Pour atteindre ces objectifs, le MSSS cite en exemple les stratégies adoptées par le CISSS de Lanaudière, qui est parvenu « à réduire considérablement le nombre d’usagers déclarés hébergés à partir de la courte durée » à l’hôpital « en prenant un virage modifiant considérablement [ses] pratiques ».

Dans cette région, les patients devant être admis en hébergement attendent leur place à domicile, et non à l’hôpital, indique le CISSS. Une équipe de gestionnaires est chargée de déterminer les ressources dont ils ont besoin.

« Une des stratégies consiste à faire des ententes avec les proches aidants à l’effet que leur proche sera hébergé d’ici 2-3 semaines, mais que, dans l’intervalle, leur collaboration est requise », est-il écrit dans le document. Lors de l’octroi des places en hébergement, les usagers à domicile « présentant des facteurs de risque majeurs » sont priorisés. « Plusieurs succès ont été observés en ce sens », précise-t-on.

Des cibles ambitieuses

Les cibles de réduction fixées par le MSSS apparaissent « ambitieuses » aux yeux de la Dre Chantal Vallée, cheffe du département de médecine spécialisée au CISSS de la Montérégie-Centre. « Ça va prendre des ressources en première ligne pour être capable de soutenir ces patients à domicile », signale toutefois la spécialiste en médecine interne, rappelant que le réseau de la santé fait face à une pénurie de personnel.

La Dre Vallée souligne qu’elle n’est pas contre le plan d’action du MSSS, loin de là. « Je pense que c’est correct d’avoir des cibles et de se dire qu’il faut renvoyer à domicile le plus possible nos patients. » Mais cette avenue n’est pas envisageable pour tous, note-t-elle. « Parfois, quand c’est la quatrième hospitalisation dans la même année, l’hébergement est comme la fin de course nécessaire à la sécurité et la santé du patient. »

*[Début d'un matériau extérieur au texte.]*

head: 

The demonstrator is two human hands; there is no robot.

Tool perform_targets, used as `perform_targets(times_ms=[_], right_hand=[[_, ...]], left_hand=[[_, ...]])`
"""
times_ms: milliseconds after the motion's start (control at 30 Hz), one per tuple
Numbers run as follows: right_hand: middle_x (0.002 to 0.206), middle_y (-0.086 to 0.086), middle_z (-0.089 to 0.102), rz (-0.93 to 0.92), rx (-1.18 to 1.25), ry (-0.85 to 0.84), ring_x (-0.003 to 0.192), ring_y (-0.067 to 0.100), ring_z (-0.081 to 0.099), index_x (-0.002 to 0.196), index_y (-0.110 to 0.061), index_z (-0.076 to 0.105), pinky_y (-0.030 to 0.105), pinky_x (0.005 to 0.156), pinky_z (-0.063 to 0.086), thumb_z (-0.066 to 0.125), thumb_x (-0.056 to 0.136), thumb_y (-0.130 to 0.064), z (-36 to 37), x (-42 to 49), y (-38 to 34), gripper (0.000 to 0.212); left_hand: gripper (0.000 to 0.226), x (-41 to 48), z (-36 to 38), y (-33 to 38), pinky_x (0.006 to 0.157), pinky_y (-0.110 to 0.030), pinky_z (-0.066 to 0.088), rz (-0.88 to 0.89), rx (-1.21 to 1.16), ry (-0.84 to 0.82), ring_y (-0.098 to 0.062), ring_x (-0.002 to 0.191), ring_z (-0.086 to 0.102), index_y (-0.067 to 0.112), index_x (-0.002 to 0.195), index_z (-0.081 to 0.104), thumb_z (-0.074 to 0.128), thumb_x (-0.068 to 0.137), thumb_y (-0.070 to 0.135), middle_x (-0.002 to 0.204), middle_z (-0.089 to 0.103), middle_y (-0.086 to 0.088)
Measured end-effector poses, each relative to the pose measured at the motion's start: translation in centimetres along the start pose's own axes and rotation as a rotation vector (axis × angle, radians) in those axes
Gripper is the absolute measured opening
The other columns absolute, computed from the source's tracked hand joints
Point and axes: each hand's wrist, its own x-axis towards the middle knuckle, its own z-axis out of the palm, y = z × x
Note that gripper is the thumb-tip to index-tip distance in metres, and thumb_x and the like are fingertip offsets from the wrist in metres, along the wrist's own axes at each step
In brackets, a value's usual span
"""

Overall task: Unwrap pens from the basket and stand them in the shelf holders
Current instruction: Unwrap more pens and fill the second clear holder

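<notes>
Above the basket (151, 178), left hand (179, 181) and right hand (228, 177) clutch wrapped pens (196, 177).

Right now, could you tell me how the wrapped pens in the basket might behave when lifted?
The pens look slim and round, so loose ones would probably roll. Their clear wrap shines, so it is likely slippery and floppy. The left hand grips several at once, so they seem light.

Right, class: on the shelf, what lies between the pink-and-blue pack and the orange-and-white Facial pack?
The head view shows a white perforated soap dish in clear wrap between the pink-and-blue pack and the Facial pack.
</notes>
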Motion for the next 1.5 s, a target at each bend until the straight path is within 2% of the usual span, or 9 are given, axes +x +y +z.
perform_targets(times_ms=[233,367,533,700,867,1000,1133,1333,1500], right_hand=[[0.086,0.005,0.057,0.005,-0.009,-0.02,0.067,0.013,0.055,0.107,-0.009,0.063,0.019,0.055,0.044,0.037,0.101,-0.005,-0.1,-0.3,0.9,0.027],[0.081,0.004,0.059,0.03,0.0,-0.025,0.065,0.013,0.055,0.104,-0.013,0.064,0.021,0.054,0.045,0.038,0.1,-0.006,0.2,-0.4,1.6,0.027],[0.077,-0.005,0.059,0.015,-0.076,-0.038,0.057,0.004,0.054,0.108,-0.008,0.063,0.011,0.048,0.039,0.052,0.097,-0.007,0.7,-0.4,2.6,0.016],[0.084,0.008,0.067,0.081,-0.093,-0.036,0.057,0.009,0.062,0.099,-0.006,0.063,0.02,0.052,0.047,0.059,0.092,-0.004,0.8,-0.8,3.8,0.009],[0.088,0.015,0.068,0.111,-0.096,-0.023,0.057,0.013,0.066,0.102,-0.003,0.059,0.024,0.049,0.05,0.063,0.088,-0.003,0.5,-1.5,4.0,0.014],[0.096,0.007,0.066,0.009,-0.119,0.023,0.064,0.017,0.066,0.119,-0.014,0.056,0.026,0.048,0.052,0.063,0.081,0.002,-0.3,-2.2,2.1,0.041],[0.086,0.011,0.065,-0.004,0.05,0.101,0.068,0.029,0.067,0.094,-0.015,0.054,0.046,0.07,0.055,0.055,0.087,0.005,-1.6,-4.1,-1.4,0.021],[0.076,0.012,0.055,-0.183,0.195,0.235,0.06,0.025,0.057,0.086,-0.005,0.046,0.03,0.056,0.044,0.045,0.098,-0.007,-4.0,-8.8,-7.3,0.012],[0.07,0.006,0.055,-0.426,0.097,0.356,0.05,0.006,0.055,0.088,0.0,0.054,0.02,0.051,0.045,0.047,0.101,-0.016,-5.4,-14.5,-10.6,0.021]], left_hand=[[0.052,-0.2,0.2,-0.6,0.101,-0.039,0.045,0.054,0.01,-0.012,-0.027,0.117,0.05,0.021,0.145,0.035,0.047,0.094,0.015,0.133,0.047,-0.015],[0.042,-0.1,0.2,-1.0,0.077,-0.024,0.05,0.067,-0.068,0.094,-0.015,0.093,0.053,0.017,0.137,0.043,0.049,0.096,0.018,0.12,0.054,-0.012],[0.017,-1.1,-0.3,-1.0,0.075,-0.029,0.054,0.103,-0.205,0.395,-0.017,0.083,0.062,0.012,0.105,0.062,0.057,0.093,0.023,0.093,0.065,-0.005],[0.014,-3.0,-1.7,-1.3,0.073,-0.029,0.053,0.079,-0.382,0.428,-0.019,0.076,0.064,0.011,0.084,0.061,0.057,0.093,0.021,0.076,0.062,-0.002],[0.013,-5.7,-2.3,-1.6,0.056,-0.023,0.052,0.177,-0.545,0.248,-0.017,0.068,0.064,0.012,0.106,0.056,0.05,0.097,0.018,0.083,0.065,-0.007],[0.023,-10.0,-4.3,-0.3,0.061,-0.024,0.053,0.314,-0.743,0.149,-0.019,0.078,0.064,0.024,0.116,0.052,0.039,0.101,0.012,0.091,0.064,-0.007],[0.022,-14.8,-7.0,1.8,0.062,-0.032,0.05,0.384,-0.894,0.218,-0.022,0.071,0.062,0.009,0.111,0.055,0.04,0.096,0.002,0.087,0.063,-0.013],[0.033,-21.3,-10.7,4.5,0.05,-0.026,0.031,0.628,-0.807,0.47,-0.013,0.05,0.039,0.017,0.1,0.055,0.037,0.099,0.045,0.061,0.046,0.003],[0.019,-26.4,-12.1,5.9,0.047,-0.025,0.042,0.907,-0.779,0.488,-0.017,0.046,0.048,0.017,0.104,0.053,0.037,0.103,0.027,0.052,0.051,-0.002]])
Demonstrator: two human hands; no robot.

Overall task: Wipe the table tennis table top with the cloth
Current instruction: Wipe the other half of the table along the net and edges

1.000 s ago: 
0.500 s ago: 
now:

Le Dr Hoang Duong, président de l’Association des spécialistes en médecine interne du Québec, estime qu’il est « probablement mieux » que les patients attendent leur place d’hébergement à domicile plutôt qu’en centre hospitalier. « Mais encore faut-il que l’hôpital respecte ses engagements, c’est-à-dire que s’il promet aux patients, et surtout à leurs proches aidants, un soutien accru de soins à domicile, il faut qu’une fois à la maison, ces patients-là bénéficient de ces soins », affirme le médecin. Les familles sont « souvent au bout du rouleau », indique-t-il.

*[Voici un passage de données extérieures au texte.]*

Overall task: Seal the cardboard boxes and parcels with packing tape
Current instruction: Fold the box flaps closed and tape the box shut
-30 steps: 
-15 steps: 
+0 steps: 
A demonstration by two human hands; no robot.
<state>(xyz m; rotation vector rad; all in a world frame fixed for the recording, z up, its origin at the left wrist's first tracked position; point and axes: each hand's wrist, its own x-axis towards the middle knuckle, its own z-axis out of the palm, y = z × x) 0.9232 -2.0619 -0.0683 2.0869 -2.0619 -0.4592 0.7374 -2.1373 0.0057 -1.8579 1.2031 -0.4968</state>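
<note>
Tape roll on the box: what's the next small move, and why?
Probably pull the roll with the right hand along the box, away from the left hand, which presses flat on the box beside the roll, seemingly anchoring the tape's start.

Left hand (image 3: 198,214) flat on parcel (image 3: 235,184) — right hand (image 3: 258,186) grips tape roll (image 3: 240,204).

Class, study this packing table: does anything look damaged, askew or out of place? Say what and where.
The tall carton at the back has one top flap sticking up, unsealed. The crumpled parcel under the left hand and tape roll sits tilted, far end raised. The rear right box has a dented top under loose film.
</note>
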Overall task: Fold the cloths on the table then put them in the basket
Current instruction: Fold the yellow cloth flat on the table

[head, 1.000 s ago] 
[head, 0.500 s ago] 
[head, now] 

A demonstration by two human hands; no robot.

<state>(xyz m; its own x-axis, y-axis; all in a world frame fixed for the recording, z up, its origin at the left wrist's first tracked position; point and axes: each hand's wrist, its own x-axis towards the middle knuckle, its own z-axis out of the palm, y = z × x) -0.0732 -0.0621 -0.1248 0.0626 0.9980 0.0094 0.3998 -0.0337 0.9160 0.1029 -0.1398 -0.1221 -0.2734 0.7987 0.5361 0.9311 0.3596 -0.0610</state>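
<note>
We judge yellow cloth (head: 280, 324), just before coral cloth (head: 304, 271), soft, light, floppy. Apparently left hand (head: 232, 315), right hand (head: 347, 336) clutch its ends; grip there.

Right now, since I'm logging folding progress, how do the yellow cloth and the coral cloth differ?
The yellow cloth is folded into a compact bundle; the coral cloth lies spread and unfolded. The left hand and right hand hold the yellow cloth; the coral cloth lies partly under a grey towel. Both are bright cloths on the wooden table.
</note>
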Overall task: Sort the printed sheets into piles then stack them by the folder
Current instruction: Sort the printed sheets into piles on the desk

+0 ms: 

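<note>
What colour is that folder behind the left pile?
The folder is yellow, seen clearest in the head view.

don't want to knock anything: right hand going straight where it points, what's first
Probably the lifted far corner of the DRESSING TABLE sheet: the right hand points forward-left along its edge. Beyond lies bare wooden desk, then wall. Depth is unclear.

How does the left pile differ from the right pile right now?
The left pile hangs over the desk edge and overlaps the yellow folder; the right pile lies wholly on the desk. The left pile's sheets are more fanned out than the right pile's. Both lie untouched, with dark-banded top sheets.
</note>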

La Dre Sophie Zhang, coprésidente de la Communauté de pratique des médecins en CHSLD, espère que le retour à la maison d’usagers « fragiles » en attente de CHSLD ne sera pas précipité. « Ça n’aidera ni les patients ni le système de la santé s’ils se retrouvent aux urgences par la suite », dit-elle.

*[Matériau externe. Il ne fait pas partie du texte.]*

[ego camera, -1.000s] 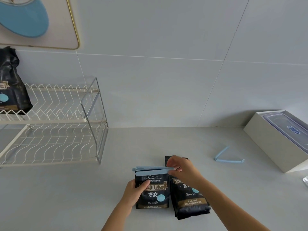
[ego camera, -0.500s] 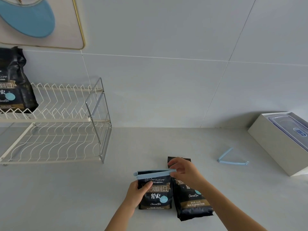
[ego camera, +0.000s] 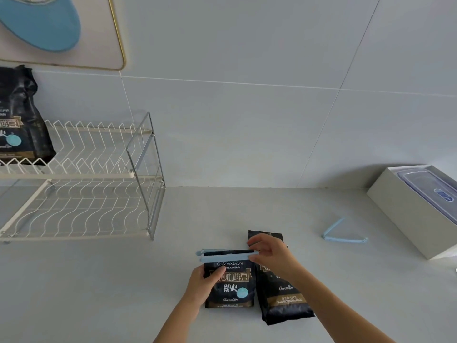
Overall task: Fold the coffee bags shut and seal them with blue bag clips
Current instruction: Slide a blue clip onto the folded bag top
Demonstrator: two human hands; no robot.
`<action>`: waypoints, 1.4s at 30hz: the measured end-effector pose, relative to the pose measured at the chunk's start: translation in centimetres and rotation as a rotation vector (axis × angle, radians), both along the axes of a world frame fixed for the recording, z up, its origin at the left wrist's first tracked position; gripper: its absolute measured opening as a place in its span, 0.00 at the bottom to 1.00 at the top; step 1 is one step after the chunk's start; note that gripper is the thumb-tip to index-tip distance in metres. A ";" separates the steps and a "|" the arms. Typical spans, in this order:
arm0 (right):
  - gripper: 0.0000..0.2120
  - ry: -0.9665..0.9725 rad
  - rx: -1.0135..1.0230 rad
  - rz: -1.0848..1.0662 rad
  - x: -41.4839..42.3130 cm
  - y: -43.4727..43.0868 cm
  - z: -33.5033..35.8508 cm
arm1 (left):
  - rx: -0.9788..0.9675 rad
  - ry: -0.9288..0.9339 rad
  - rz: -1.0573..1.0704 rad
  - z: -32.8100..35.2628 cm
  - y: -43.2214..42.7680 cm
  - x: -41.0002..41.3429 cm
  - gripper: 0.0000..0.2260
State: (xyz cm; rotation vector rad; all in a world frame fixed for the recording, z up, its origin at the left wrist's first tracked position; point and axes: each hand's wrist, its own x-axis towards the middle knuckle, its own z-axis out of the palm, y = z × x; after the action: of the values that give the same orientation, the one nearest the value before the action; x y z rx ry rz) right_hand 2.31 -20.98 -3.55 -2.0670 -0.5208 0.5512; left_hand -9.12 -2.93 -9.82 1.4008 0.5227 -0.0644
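Note:
A black coffee bag stands on the grey counter, its folded top caught between the arms of a blue bag clip. My left hand grips the bag's left side, thumb on its front. My right hand pinches the clip's right end. A second black coffee bag lies flat just to the right, partly under my right forearm. Another blue clip lies spread apart on the counter to the right. A third coffee bag stands on the rack's upper shelf at far left.
A white two-tier wire dish rack stands at the left against the tiled wall. A white box holding a clear lidded container sits at the right edge. A framed picture hangs upper left.
The clip's arms have come closer together over the folded bag top, with my right hand still at its right end. My left hand keeps its hold on the bag.

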 end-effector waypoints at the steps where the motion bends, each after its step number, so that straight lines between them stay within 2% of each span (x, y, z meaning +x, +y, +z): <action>1: 0.13 -0.001 -0.003 0.009 -0.1 0.2 0.0 | 0.005 -0.001 0.003 -0.1 0.0 0.0 0.09; 6: 0.12 -0.103 -0.130 0.113 0.1 1.1 0.4 | -0.006 -0.030 0.022 -0.2 0.0 -0.4 0.09; 14: 0.25 -0.416 -0.479 0.388 -0.1 4.5 1.7 | 0.024 -0.049 0.033 -0.3 -0.2 -0.3 0.06; 17: 0.22 -0.490 -0.552 0.502 -0.7 6.2 2.0 | 0.081 -0.080 0.019 -0.4 -0.2 -0.3 0.08; 25: 0.19 -0.416 -0.542 0.570 -2.4 8.3 1.7 | 0.206 -0.108 -0.015 0.0 -0.1 -0.3 0.07; 29: 0.18 -0.404 -0.523 0.489 -2.7 8.6 1.4 | 0.239 -0.088 0.019 0.2 -0.2 -0.4 0.14; 33: 0.19 -0.405 -0.491 0.414 -3.0 9.0 1.2 | 0.233 -0.090 0.020 -0.1 -0.2 -0.2 0.07; 36: 0.18 -0.423 -0.472 0.387 -3.4 9.5 0.9 | 0.216 -0.068 0.015 -0.1 -0.2 -0.3 0.05; 42: 0.11 -0.440 -0.410 0.361 -4.1 10.6 0.7 | 0.235 -0.024 0.015 0.3 -0.3 -0.3 0.10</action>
State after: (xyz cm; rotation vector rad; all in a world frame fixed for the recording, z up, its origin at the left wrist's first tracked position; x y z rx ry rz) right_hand -1.79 -10.34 -2.87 -2.5193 -1.1321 0.4302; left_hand -9.39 -3.24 -9.57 1.6245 0.5331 0.0268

Selon elle, il est « plus réaliste » de transférer à domicile des patients en attente d’une ressource intermédiaire ou de type familial que des personnes qui « cotent pour un CHSLD » et dont la perte d’autonomie est sévère. Les établissements de santé devront aussi offrir des services à domicile aux familles qui s’occuperont de leurs proches et ne pas prolonger le séjour à la maison, estime-t-elle. « Il faudrait qu’on tienne notre promesse [que l’hébergement va être disponible dans] deux à trois semaines et que ça ne finisse pas par être le double, le triple de ça », dit-elle.

D’autres pistes

Dans son plan d’action, le MSSS évoque d’autres solutions possibles, comme de regrouper sur un même site les patients hospitalisés ne nécessitant plus de soins aigus. Il demande aussi aux établissements de santé d’assurer « un suivi sur la réouverture » des lits d’hébergement fermés. Le MSSS en dénombrait 637 à Montréal à la fin août, en raison de travaux et de manque de personnel.

Selon la Dre Zhang, rouvrir des lits en CHSLD est difficile dans le contexte actuel. « Pour moi, l’aspect le plus inquiétant, c’est qu’on n’a pas plus les ressources humaines qu’on avait avant et que même, dans certains endroits, c’est encore plus critique qu’avant la pandémie », affirme-t-elle. « Selon les centres, cela peut aller jusqu’à 40 % des postes vacants qui sont non pourvus. »

Le Devoir a contacté le MSSS afin d’avoir davantage d’informations sur ce plan d’action. Le ministère n’avait pas répondu à nos questions au moment d’écrire ces lignes.